**What the exercise asks**
Exactly the lines from the beginning of the material to the line with "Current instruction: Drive" are to be repeated, both ends included.

Dataset records below:

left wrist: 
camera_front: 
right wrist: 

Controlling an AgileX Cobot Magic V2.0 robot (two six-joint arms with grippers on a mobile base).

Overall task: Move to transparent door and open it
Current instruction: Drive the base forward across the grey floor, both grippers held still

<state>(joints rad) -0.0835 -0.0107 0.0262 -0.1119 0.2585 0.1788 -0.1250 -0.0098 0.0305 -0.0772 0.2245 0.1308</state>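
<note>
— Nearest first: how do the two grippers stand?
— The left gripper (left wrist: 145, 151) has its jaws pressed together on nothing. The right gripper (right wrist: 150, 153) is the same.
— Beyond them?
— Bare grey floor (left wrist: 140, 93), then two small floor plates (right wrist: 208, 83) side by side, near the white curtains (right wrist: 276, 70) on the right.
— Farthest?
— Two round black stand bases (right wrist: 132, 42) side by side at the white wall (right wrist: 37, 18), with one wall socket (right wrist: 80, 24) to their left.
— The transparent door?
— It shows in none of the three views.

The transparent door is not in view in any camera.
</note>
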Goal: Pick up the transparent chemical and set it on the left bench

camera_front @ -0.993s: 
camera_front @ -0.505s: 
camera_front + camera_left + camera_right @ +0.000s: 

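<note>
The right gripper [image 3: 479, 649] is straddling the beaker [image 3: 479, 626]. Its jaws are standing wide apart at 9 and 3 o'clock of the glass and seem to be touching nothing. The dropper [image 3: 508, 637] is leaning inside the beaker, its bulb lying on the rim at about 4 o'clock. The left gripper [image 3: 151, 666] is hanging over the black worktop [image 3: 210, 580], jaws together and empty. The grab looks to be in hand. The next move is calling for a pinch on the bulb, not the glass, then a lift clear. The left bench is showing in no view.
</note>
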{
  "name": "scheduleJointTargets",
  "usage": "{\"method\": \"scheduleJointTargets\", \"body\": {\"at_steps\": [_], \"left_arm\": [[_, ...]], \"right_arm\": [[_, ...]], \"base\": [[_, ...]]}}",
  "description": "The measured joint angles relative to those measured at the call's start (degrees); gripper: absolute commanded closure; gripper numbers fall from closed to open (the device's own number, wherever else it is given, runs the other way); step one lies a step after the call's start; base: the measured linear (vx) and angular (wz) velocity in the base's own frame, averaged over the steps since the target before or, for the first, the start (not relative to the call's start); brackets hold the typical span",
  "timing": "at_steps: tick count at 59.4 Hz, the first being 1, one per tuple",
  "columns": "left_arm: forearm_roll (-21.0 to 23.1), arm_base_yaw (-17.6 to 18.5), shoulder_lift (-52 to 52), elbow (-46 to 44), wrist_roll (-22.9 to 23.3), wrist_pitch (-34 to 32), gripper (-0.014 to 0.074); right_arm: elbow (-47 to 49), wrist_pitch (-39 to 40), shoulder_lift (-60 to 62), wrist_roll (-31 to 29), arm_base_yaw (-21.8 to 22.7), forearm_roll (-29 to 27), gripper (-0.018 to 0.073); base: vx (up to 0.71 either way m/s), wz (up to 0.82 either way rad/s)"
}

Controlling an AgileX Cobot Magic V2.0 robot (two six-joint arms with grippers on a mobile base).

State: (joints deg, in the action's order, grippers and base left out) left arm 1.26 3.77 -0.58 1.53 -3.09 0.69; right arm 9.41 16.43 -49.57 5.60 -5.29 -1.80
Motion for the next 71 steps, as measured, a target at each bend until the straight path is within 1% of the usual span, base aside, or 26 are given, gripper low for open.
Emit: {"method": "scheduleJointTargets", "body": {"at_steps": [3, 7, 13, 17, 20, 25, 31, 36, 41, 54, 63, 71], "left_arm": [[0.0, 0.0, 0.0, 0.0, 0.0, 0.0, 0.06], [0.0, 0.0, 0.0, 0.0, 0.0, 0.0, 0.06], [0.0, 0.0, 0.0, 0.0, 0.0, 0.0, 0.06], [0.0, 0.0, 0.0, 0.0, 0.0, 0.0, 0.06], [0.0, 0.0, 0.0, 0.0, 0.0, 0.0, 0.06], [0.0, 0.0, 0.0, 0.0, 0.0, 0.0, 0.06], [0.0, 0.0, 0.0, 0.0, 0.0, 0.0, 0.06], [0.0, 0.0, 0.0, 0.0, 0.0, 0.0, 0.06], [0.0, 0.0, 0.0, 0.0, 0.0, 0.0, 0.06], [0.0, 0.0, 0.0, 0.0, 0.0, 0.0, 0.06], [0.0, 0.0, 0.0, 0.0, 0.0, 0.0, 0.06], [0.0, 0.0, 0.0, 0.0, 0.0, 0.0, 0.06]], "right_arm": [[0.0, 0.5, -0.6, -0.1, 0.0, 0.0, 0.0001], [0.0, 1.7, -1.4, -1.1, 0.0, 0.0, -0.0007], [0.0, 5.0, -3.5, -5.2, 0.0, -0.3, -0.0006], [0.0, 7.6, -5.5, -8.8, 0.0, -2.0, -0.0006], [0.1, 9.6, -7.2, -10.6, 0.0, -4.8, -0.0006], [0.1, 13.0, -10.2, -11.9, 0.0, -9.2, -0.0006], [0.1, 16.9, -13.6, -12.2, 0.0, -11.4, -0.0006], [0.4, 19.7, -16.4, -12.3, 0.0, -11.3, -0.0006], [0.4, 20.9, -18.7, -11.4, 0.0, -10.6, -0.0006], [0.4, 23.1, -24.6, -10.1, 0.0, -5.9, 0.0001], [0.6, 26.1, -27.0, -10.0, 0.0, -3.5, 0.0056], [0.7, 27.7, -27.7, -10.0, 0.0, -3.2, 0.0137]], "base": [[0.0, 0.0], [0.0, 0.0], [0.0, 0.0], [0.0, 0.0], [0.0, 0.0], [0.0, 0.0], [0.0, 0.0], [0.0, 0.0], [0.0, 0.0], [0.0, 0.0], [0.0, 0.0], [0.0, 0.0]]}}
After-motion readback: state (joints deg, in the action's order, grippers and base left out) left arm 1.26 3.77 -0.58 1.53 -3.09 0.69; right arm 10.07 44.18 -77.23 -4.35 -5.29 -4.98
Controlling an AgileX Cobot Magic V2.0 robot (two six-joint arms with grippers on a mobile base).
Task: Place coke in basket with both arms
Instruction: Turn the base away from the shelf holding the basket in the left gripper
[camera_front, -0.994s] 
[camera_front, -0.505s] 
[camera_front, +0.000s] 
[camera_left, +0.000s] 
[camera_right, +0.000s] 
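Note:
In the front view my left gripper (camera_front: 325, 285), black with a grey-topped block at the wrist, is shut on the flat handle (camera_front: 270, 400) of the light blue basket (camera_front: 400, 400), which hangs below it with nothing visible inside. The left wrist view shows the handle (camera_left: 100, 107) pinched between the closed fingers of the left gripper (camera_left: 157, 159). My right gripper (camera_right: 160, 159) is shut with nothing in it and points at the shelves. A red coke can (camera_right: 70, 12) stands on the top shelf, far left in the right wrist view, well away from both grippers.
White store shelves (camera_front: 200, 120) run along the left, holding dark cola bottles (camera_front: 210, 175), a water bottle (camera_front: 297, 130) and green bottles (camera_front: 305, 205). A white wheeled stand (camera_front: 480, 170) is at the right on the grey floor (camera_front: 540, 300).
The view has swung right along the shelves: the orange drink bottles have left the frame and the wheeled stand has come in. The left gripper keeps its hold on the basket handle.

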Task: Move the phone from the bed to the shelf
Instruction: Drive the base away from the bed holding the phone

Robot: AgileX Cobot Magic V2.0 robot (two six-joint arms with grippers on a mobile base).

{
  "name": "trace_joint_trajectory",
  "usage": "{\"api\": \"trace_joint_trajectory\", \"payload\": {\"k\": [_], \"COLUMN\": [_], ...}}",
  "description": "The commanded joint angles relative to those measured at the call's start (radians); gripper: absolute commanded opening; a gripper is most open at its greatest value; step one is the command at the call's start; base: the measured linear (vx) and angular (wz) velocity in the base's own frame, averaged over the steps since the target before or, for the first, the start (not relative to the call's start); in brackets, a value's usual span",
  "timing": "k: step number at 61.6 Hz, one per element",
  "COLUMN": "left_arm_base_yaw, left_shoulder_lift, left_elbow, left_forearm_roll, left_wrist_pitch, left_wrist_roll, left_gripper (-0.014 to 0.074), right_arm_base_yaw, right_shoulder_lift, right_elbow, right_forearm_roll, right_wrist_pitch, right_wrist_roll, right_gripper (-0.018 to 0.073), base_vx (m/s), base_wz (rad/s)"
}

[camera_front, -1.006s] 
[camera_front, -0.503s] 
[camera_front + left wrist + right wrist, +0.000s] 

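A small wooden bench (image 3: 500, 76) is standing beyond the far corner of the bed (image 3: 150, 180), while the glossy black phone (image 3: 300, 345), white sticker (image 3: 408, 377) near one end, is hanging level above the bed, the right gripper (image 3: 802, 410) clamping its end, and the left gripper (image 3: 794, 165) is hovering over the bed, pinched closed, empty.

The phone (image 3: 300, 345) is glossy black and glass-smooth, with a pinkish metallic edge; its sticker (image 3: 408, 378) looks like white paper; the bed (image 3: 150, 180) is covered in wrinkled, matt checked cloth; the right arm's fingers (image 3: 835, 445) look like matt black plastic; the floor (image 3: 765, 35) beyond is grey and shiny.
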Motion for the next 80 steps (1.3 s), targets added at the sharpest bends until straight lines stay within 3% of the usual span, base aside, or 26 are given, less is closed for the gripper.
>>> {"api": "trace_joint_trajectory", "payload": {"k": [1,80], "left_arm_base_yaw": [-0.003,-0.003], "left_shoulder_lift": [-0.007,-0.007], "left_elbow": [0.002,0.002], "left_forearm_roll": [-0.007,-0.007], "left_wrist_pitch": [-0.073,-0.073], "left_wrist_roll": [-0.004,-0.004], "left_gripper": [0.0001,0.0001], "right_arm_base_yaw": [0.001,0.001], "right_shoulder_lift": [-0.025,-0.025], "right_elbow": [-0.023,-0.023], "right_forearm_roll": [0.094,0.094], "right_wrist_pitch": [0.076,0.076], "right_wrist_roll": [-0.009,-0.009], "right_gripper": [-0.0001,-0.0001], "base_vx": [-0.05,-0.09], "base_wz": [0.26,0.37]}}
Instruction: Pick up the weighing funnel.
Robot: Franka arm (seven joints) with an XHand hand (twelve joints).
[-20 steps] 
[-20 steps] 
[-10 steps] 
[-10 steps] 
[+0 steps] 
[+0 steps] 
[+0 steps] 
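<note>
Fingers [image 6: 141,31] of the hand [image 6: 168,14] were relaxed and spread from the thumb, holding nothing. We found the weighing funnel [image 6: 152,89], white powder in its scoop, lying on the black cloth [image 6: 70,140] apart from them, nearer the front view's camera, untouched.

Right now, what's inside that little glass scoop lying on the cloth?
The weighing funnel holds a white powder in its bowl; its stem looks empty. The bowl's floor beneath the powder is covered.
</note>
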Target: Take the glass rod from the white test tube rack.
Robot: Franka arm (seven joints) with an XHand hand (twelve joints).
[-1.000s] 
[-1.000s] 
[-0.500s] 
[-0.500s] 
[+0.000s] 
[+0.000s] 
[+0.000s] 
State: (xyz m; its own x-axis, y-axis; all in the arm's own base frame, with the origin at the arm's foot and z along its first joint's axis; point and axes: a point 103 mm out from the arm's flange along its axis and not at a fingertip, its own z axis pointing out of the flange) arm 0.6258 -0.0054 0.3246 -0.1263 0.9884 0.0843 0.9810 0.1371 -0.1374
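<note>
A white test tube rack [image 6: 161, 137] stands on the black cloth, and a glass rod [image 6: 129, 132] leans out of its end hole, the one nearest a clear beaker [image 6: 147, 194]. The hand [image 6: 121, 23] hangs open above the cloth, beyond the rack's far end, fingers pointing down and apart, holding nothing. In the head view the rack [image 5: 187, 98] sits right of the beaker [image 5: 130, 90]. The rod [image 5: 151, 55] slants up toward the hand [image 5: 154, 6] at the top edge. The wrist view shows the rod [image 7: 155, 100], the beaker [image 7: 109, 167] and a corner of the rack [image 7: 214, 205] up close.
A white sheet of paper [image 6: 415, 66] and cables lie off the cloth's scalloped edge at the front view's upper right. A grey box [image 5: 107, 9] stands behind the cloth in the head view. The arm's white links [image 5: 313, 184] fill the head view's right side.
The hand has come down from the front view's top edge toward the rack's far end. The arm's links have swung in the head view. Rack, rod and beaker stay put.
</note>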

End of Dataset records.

**Answer for the task**
left wrist: 
camera_front: 
right wrist: 

Controlling an AgileX Cobot Magic V2.0 robot (two six-joint arms with grippers on a mobile base).

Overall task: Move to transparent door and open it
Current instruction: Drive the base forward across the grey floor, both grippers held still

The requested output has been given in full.